Just because someone (male or female) looks good on the outside says nothing about what they look like on the inside. I believe this lesson takes heartache in order to learn. Physically, everyone looks the same on the inside. Heart, lungs, liver, kidneys, etc. Obviously, Jeremiah is referring to a different sort of "heart". He's talking about our soul and spirit. And spiritual beauty is truth. Yes, kindness, love, compassion, empathy are beautiful. But those things can be faked. Only truth—truth with reference to Jesus—is beautiful. And when someone leads with their physical appearance only, it says nothing about the development of their soul along the lines of Jesus' revealed truth. Let alone the development of a personality, sense of humor and the like.
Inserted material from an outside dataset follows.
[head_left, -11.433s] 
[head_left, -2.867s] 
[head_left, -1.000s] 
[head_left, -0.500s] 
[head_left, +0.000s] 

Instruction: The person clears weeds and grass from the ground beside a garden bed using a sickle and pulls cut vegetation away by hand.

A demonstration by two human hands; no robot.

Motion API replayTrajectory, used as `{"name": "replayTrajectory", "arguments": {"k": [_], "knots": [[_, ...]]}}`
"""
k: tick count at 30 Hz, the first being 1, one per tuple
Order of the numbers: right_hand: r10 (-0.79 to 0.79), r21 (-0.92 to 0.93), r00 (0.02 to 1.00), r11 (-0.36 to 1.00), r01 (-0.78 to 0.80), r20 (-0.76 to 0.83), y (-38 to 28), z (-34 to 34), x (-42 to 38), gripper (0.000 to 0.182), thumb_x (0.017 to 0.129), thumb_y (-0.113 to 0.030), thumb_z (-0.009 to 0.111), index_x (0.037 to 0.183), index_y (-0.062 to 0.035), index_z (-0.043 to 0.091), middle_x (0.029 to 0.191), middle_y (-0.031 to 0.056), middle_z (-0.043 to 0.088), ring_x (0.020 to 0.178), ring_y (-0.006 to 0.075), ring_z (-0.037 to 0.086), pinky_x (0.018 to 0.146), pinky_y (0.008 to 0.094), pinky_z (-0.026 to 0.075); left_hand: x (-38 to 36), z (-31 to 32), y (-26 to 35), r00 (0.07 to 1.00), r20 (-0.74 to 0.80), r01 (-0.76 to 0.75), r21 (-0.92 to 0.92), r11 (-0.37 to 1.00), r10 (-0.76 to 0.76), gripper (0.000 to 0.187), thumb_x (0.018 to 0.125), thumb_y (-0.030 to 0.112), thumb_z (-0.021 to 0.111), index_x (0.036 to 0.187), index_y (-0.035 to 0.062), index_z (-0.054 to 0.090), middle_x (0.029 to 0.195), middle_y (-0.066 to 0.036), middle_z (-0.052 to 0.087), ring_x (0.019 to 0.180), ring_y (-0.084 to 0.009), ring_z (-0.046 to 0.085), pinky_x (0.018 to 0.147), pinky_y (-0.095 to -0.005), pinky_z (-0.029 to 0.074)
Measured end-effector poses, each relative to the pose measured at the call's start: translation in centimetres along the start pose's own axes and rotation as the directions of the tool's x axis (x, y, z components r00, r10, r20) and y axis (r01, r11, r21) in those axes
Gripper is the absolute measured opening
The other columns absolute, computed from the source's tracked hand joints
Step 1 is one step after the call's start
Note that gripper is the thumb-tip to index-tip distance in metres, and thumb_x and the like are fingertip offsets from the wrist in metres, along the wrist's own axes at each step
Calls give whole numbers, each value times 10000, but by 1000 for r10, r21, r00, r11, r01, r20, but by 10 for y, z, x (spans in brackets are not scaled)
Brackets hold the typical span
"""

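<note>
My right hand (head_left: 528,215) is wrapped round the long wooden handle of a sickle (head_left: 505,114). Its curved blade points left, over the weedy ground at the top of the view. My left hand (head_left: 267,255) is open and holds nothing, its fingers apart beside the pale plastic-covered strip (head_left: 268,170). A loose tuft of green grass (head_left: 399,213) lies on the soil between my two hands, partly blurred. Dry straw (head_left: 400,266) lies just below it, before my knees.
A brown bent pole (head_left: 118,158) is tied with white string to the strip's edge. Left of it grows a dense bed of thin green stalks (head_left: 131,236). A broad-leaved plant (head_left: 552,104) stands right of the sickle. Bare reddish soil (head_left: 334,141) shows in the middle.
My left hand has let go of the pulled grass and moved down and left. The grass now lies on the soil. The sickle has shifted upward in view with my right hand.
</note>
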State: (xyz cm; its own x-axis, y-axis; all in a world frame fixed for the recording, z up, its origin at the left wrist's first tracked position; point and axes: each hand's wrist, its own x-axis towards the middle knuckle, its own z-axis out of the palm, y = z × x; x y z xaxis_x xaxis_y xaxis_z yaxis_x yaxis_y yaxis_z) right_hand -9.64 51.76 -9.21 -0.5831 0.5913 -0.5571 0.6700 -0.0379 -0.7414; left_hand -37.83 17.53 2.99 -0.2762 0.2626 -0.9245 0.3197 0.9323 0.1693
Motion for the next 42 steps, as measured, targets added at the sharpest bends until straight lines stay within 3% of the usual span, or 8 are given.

"Favor is deceitful, and beauty is vain: but a woman that feareth the Lord, she shall be praised." (Proverbs 31:30)

Same goes for a man. Because someone who fears (reveres) and worships God will deflect any attention back to Him. Anyone who would use their appearance to get someone's eyes off God is misappropriating the beauty with which they've been gifted, effectively misusing it to acheive a selfish end. "But thou didst trust in thine own beauty..." (Ezekiel 16:15) This is what caused Lucifer's fall. "Thine heart was lifted up because of thy beauty..." (Ezekiel 28:17, come to think of it, Lucifer was a musician too) And when I think that all I am is a body that looks a certain way, I'm doing God and myself a disservice. In other words, merely scratching the surface.

There is more to this life than physical beauty.